Graphics Performance Analysis with FrameRetrace: A Responsive UI for ApiTrace – Mark Janes, Intel
Talk selected by Boris Brezillon
I first heard of FrameRetrace when Eric Anholt asked us to add support for the VC4 GPU to this tool, and my experience with it had been rather frustrating in that I was mainly struggling to make it work on a not yet supported architecture instead of being a simple user. So, when I saw that Mark was giving a talk on FrameRetrace usefulness and how to use it, I figured I couldn’t miss it. Well, those who looked carefuly at the schedule know I couldn’t attend it because I was giving my talk at the same time, but I did see it at FOSDEM a month before, and I’m pretty sure not much has changed since then.
Mark first described the GPU debugging/perf-anlysis tools ecosystem, saying that each GPU vendor has its own proprietary tools which most of the time are only supported on Windows. FrameRetrace is an attempt at providing a tool that exposes similar features while being open-source, cross-platform, and easily extensible to new hardware. This project is actually based on an exisiting project called ApiTrace, which it uses to capture OpenGL traces. The new feature that is interesting in FrameRetrace is that you can select the frame you want to replay, get all the hardware perf counters exposed by the GPU for this specific rendering job in order to figure out what is going wrong and then play with the OpenGL code to see how you can make things better and replay the rendering job with your local modification to see if it actually solves the problem.
I must admit I was really impressed by the demo, and now I understand why Eric (and others in the community) would like to have their GPU properly supported in FrameRetrace.
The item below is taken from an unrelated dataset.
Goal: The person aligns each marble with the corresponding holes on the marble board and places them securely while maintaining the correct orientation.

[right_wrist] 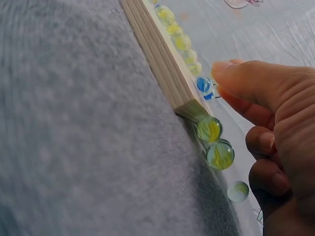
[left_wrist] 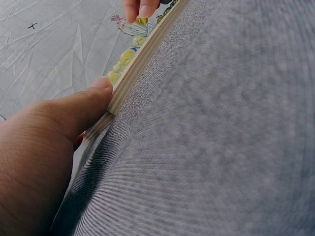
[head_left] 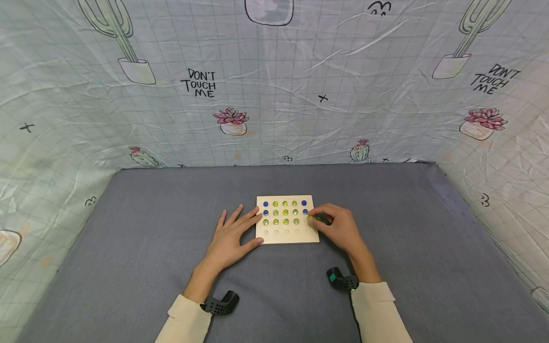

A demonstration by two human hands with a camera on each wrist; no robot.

It really looks like the kind of tool you don’t know you need until you’ve tested it, but once you do, you can’t do without it.
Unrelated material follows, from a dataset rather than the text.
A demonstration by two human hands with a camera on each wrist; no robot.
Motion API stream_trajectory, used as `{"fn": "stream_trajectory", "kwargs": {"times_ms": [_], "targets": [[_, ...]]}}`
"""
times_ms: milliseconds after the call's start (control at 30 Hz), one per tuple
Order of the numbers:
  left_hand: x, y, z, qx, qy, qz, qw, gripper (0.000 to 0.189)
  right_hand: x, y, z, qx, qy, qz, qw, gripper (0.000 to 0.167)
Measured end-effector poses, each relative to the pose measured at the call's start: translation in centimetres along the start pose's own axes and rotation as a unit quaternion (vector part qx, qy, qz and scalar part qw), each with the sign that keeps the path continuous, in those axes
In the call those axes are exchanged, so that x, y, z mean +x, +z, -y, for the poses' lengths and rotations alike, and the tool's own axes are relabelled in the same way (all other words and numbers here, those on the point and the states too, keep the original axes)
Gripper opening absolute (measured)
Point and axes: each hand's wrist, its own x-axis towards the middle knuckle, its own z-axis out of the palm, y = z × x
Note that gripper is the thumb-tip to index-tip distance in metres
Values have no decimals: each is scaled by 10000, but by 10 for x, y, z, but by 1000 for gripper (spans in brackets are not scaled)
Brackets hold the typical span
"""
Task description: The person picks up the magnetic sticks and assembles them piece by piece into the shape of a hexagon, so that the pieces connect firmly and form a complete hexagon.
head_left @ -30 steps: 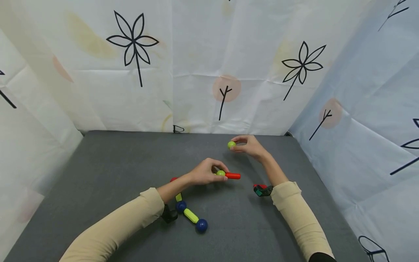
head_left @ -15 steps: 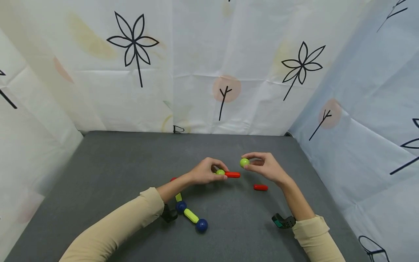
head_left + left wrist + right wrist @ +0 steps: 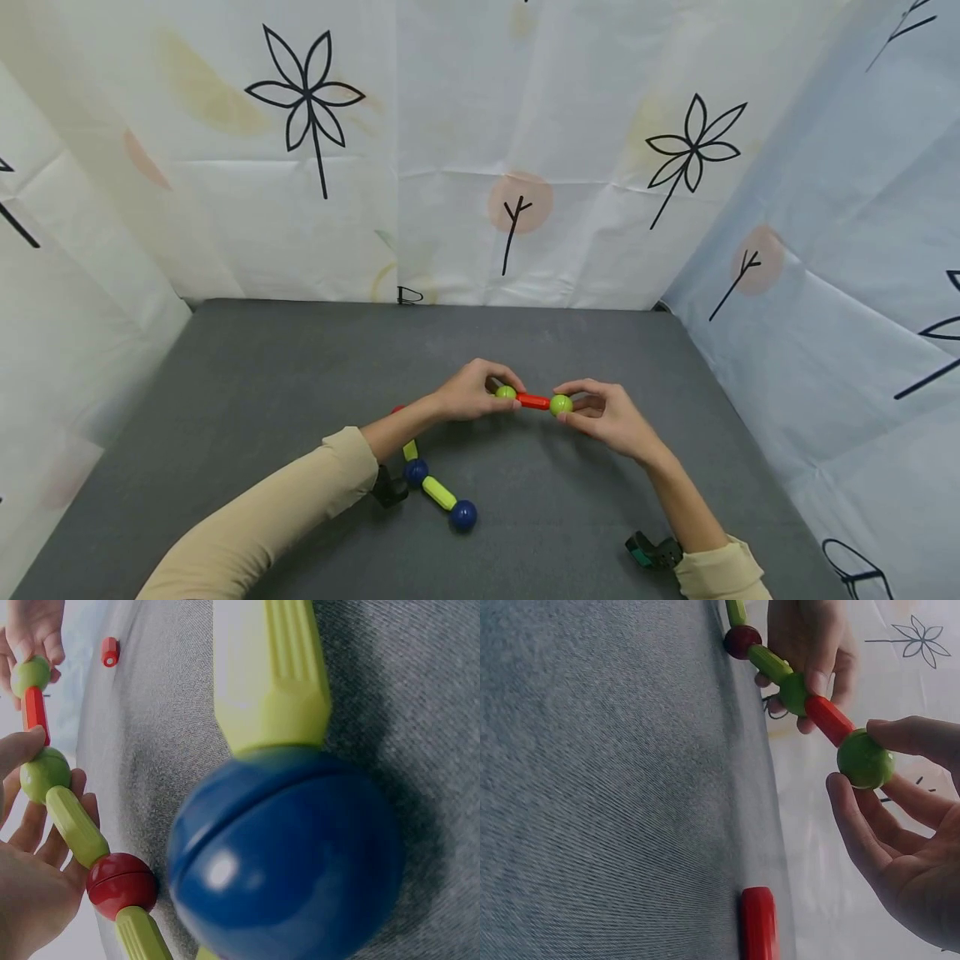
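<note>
My left hand pinches a green ball within a chain of toy balls and rods. From that ball a red rod points right. A second green ball sits at the rod's far end, held between the fingertips and thumb of my right hand. On the chain's other side, a yellow rod leads to a red ball, then more yellow rods and two blue balls, the end one nearest the front. My left hand and forearm hide part of the chain in the head view.
A loose red rod lies on the grey tabletop, hidden by my right hand in the head view. Patterned white cloth walls in the back and sides. Each wrist carries a dark camera unit.
My right hand has come down and toward me with its green ball, which now meets the free end of the red rod. My left hand keeps nearly the same place.
</note>
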Motion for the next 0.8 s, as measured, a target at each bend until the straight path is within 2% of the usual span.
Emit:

The Salmon Diet: Up-Streaming Drivers as a Form of Optimization – Gilad Ben-Yossef
Talk selected by Miquèl Raynal
Gilad was hired about a year ago to become the maintainer of the ARM® TrustZone® CryptoCell® device driver. Until now this driver was out of tree until it has been decided to upstream it. Here starts Gilad’s story.
It appeared that the right way to make it upstream was to go through the staging tree and the whole process around it. It was the first time for him to do it that way, that is why he felt it was interesting to share his experience.
At the beginning of his talk, he recalls that the driver was actually working, people already relied on it. Plus, it was released under the GPL. While all of this could make you think it was clean enough, Gilad realized that people who wrote it actually did not think about upstreaming and almost every patch to clean that driver removed more lines than it added, shrinking step by step the driver until 30% of the lines were removed!
Of course, removing the existing hardware abstraction macros was something to do, as well as running and correcting the whole checkpatch.pl output, but there are plenty of other good habits that one can adapt to his own situation, explained and well illustrated all along this talk.
Measuring and Summarizing Latencies using the Trace Event Subsystem – Tom Zanussi
Talk selected by Maxime Chevallier
Having some experience dealing with RT topics on Linux, I was looking forward to seeing Tom’s talk about these tracing features.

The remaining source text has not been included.